_Exercise requirements:_ Your answer must restate the listing below word for word and contain no images.
*** Begin section ***
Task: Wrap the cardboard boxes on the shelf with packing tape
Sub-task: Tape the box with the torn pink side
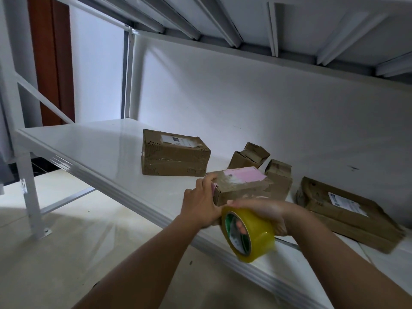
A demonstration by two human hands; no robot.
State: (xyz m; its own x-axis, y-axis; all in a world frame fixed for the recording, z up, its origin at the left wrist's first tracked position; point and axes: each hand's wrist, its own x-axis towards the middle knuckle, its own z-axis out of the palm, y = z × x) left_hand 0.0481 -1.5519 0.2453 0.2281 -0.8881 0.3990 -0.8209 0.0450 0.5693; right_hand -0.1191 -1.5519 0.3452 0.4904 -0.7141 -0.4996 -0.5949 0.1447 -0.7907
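Observation:
A small cardboard box with a pink label [242, 185] sits near the front edge of the white shelf [93, 150]. My left hand [201, 202] grips its left end, thumb on the top edge. My right hand [265, 211] holds a yellowish roll of packing tape [248, 234] just in front of the box, fingers through the core. The roll is blurred. I cannot make out a tape strip between roll and box.
Other cardboard boxes lie on the shelf: a larger one with a white label [175, 153] behind, two small ones [248, 156] [279, 178] at the back, a flat one [347, 211] at the right. An upper shelf [267, 25] hangs overhead. Floor lies below left.

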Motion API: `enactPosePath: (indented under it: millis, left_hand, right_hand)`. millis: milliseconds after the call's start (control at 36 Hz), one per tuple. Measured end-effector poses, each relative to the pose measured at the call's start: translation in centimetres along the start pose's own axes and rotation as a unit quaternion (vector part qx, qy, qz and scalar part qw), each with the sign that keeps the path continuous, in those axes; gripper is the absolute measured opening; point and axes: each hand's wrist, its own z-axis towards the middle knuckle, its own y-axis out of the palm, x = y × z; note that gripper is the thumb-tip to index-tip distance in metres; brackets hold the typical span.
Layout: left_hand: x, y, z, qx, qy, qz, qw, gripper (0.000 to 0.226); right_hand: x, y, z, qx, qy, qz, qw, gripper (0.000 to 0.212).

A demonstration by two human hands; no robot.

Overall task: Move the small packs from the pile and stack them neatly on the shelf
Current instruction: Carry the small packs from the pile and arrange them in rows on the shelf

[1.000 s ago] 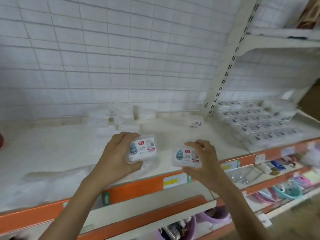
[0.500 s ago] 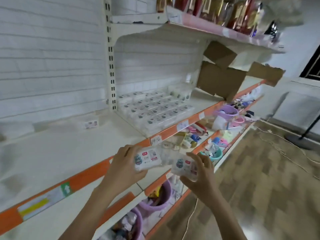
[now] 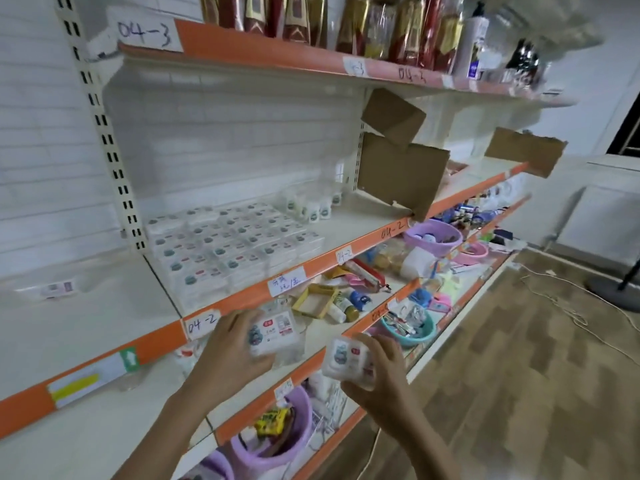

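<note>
My left hand [image 3: 230, 348] grips a small clear pack [image 3: 273, 332] with a red and blue label, held in front of the orange shelf edge [image 3: 304, 268]. My right hand [image 3: 379, 368] grips a second small pack [image 3: 348, 356], lower and to the right. On the white shelf [image 3: 353, 221] above them lie neat rows of stacked packs [image 3: 228, 244]. Several upright packs [image 3: 313, 204] stand behind those rows. One loose pack [image 3: 59, 289] lies on the shelf bay to the left.
Cardboard pieces [image 3: 401, 171] lean at the shelf's right end. Lower shelves hold purple bowls [image 3: 433, 237], a teal bowl [image 3: 410, 329] and mixed small goods. The top shelf carries red and gold packets [image 3: 311, 15]. A wooden floor [image 3: 519, 375] with a white cable lies to the right.
The view has swung right from the pile bay to the stacked rows. Both hands still hold their packs and have come nearer the shelf edge.
</note>
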Motion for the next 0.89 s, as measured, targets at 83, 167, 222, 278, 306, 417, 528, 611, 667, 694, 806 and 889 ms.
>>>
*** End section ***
_Result:_
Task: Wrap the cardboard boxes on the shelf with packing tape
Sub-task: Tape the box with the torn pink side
A demonstration by two human hands; no robot.
State: (xyz m; its own x-axis, y-axis; all in a world frame fixed for the recording, z up, its origin at the left wrist's first tracked position; point and axes: each hand's wrist, its own x-axis towards the middle knuckle, its own z-axis out of the palm, y = z × x) left_hand 0.0481 -1.5519 0.2453 0.2281 -0.8881 0.3990 -0.8209 0.0450 0.5693; right_hand -0.1191 -1.5519 0.3452 0.4904 -0.7141 -0.4996 -0.5949 0.1447 -0.7907
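Observation:
A small cardboard box with a pink label [242, 185] sits near the front edge of the white shelf [93, 150]. My left hand [201, 202] grips its left end, thumb on the top edge. My right hand [265, 211] holds a yellowish roll of packing tape [248, 234] just in front of the box, fingers through the core. The roll is blurred. I cannot make out a tape strip between roll and box.
Other cardboard boxes lie on the shelf: a larger one with a white label [175, 153] behind, two small ones [248, 156] [279, 178] at the back, a flat one [347, 211] at the right. An upper shelf [267, 25] hangs overhead. Floor lies below left.
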
Motion API: `enactPosePath: (indented under it: millis, left_hand, right_hand)`. millis: milliseconds after the call's start (control at 36 Hz), one per tuple. Measured end-effector poses, each relative to the pose measured at the call's start: translation in centimetres along the start pose's own axes and rotation as a unit quaternion (vector part qx, qy, qz and scalar part qw), each with the sign that keeps the path continuous, in those axes; gripper is the absolute measured opening; point and axes: each hand's wrist, its own z-axis towards the middle knuckle, its own y-axis out of the palm, x = y × z; note that gripper is the thumb-tip to index-tip distance in metres; brackets hold the typical span.
Layout: left_hand: x, y, z, qx, qy, qz, qw, gripper (0.000 to 0.226); right_hand: x, y, z, qx, qy, qz, qw, gripper (0.000 to 0.212).

A demonstration by two human hands; no robot.

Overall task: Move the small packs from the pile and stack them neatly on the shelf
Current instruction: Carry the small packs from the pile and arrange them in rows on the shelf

[1.000 s ago] 
[0.500 s ago] 
[now] 

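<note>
My left hand [image 3: 230, 348] grips a small clear pack [image 3: 273, 332] with a red and blue label, held in front of the orange shelf edge [image 3: 304, 268]. My right hand [image 3: 379, 368] grips a second small pack [image 3: 348, 356], lower and to the right. On the white shelf [image 3: 353, 221] above them lie neat rows of stacked packs [image 3: 228, 244]. Several upright packs [image 3: 313, 204] stand behind those rows. One loose pack [image 3: 59, 289] lies on the shelf bay to the left.
Cardboard pieces [image 3: 401, 171] lean at the shelf's right end. Lower shelves hold purple bowls [image 3: 433, 237], a teal bowl [image 3: 410, 329] and mixed small goods. The top shelf carries red and gold packets [image 3: 311, 15]. A wooden floor [image 3: 519, 375] with a white cable lies to the right.
The view has swung right from the pile bay to the stacked rows. Both hands still hold their packs and have come nearer the shelf edge.
</note>
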Motion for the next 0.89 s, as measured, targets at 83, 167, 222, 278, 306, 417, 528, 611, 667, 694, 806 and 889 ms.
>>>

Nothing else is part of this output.